── Dataset records ──

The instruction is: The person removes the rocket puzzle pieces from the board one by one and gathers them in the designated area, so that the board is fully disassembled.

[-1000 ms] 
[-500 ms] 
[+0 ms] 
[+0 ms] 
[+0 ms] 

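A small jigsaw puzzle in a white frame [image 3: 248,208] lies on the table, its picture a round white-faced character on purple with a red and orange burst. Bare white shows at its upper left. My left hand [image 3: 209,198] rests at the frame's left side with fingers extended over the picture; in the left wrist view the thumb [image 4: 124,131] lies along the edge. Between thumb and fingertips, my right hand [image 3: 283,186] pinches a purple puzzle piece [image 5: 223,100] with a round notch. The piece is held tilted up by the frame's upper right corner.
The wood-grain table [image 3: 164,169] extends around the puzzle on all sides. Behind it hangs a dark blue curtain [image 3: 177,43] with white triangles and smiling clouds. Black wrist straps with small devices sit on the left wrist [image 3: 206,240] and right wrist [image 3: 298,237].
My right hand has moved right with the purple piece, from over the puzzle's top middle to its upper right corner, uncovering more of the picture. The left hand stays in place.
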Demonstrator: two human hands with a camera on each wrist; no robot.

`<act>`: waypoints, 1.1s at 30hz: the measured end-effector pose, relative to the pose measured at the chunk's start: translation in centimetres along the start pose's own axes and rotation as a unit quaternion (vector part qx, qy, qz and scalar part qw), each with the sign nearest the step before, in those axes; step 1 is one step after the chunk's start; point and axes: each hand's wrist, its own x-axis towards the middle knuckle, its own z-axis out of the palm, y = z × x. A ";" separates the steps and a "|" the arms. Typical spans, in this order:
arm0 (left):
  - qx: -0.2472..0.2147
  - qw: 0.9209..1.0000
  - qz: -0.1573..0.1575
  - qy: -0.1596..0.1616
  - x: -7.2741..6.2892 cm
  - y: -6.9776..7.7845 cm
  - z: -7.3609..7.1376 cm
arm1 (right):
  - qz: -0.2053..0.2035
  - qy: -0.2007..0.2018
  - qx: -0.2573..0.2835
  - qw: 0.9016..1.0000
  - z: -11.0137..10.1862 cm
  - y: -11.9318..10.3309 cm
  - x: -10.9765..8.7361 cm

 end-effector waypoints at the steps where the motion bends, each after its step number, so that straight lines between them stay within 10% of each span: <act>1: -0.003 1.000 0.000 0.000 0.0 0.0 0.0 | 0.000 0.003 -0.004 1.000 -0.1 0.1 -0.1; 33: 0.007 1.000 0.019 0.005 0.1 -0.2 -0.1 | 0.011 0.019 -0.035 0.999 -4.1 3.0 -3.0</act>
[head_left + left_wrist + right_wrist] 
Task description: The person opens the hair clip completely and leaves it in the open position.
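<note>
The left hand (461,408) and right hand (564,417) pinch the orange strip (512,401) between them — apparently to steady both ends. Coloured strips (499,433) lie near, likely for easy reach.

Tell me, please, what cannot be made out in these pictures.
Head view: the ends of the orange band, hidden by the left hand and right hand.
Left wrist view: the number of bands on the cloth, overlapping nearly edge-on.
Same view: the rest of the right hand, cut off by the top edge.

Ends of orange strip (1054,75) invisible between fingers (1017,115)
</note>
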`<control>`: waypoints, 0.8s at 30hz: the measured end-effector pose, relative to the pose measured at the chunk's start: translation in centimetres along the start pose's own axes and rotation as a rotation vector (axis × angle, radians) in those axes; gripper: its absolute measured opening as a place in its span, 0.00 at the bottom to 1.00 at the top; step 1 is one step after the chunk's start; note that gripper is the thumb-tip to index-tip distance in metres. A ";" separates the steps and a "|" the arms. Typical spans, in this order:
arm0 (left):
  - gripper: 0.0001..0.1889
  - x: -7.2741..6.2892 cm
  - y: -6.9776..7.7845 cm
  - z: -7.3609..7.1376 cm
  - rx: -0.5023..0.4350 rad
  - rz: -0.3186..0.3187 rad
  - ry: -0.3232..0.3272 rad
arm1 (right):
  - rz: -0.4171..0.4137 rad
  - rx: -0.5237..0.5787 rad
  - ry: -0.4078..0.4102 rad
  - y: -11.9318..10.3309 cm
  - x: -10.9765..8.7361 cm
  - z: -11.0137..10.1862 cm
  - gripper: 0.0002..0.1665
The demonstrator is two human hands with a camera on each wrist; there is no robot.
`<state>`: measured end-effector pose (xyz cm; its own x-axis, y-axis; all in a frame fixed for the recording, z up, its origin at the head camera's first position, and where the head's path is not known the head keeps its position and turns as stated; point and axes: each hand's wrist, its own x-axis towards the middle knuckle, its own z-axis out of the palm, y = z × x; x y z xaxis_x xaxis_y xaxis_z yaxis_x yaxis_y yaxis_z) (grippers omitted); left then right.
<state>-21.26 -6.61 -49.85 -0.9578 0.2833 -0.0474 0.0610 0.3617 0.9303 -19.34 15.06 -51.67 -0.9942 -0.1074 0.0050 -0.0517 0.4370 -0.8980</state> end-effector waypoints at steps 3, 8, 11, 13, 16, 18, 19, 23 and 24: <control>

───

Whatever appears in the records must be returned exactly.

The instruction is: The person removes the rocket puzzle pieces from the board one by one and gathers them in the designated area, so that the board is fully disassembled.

[-1000 ms] 
[-500 ms] 
[+0 ms] 
[+0 ms] 
[+0 ms] 

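A small jigsaw puzzle in a white frame [image 3: 248,208] lies on the table, its picture a round white-faced character on purple with a red and orange burst. Bare white shows at its upper left. My left hand [image 3: 209,198] rests at the frame's left side with fingers extended over the picture; in the left wrist view the thumb [image 4: 124,131] lies along the edge. Between thumb and fingertips, my right hand [image 3: 283,186] pinches a purple puzzle piece [image 5: 223,100] with a round notch. The piece is held tilted up by the frame's upper right corner.
The wood-grain table [image 3: 164,169] extends around the puzzle on all sides. Behind it hangs a dark blue curtain [image 3: 177,43] with white triangles and smiling clouds. Black wrist straps with small devices sit on the left wrist [image 3: 206,240] and right wrist [image 3: 298,237].
My right hand has moved right with the purple piece, from over the puzzle's top middle to its upper right corner, uncovering more of the picture. The left hand stays in place.
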Demonstrator: two human hands with a camera on each wrist; no robot.

`<act>`: waypoints, 1.1s at 30hz: the measured end-effector pose, relative to the pose measured at the chunk's start: translation in centimetres along the start pose's own axes and rotation as a unit quaternion (vector part qx, qy, qz and scalar part qw), each with the sign nearest the step before, in those axes; step 1 is one step after the chunk's start; point and axes: each hand's wrist, its own x-axis towards the middle knuckle, its own z-axis out of the palm, y = z × x. A ";" separates the steps and a "|" the arms. Typical spans, in this order:
arm0 (left):
  - qx: -0.2472..0.2147
  - qw: 0.9209..1.0000
  - qz: -0.1573..0.1575
  - qy: -0.1596..0.1616
  - x: -7.2741..6.2892 cm
  - y: -6.9776..7.7845 cm
  - z: -7.3609..7.1376 cm
arm1 (right):
  - qz: -0.2053..0.2035
  - qy: -0.2007..0.2018
  - qx: -0.2573..0.2835
  - qw: 0.9016..1.0000
  - z: -11.0137..10.1862 cm
  - y: -11.9318..10.3309 cm
  - x: -10.9765..8.7361 cm

 end-effector waypoints at the steps where the motion bends, each after its step number, so that straight lines between them stay within 10% of each span: <act>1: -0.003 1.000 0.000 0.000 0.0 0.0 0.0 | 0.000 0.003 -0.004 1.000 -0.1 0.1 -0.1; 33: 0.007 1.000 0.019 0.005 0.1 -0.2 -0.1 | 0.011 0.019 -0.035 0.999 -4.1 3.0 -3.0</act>
[head_left + left_wrist + right_wrist] 
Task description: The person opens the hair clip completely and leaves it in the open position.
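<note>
The left hand (461,408) and right hand (564,417) pinch the orange strip (512,401) between them — apparently to steady both ends. Coloured strips (499,433) lie near, likely for easy reach.

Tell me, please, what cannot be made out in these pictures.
Head view: the ends of the orange band, hidden by the left hand and right hand.
Left wrist view: the number of bands on the cloth, overlapping nearly edge-on.
Same view: the rest of the right hand, cut off by the top edge.

Ends of orange strip (1054,75) invisible between fingers (1017,115)
</note>
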`<control>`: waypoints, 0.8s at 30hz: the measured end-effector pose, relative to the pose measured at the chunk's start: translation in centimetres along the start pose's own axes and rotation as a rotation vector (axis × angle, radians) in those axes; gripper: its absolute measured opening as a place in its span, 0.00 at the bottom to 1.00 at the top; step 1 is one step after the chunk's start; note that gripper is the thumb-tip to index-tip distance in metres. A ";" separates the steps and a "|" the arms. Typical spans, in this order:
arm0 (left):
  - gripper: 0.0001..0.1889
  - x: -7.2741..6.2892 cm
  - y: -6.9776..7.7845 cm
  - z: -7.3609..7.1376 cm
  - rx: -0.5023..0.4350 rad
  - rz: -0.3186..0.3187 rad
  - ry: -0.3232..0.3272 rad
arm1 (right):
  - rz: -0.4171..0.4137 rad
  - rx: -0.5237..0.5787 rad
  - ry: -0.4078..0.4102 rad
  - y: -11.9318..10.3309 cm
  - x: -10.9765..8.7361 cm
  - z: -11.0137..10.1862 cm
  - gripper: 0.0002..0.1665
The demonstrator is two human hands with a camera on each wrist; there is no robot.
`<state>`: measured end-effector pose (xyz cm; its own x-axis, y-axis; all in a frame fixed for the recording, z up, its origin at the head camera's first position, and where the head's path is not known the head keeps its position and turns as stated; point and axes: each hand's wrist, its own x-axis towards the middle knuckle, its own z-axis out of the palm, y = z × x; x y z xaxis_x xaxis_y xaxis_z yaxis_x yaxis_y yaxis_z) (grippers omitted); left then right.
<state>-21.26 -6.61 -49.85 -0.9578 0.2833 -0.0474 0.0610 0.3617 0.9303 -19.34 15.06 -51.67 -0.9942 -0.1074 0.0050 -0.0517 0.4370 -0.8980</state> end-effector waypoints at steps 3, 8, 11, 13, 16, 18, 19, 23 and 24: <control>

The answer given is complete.